#### Directions for this task
Only the lines from the top of the material through the line containing "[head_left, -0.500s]" should be restated, each one exactly.

#### The data

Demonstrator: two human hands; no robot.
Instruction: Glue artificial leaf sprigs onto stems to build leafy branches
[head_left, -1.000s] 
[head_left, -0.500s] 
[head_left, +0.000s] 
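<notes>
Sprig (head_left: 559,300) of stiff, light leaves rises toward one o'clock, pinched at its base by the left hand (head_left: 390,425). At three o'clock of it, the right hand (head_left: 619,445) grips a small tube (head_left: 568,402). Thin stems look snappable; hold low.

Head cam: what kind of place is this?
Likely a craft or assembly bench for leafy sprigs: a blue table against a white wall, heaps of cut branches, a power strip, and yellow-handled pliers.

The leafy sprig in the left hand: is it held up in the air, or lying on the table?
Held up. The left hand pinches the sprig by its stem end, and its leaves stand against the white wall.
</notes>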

#### Exercise result
Demonstrator: two human hands; no robot.
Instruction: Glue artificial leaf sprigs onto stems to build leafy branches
[head_left, -1.000s] 
[head_left, -0.500s] 

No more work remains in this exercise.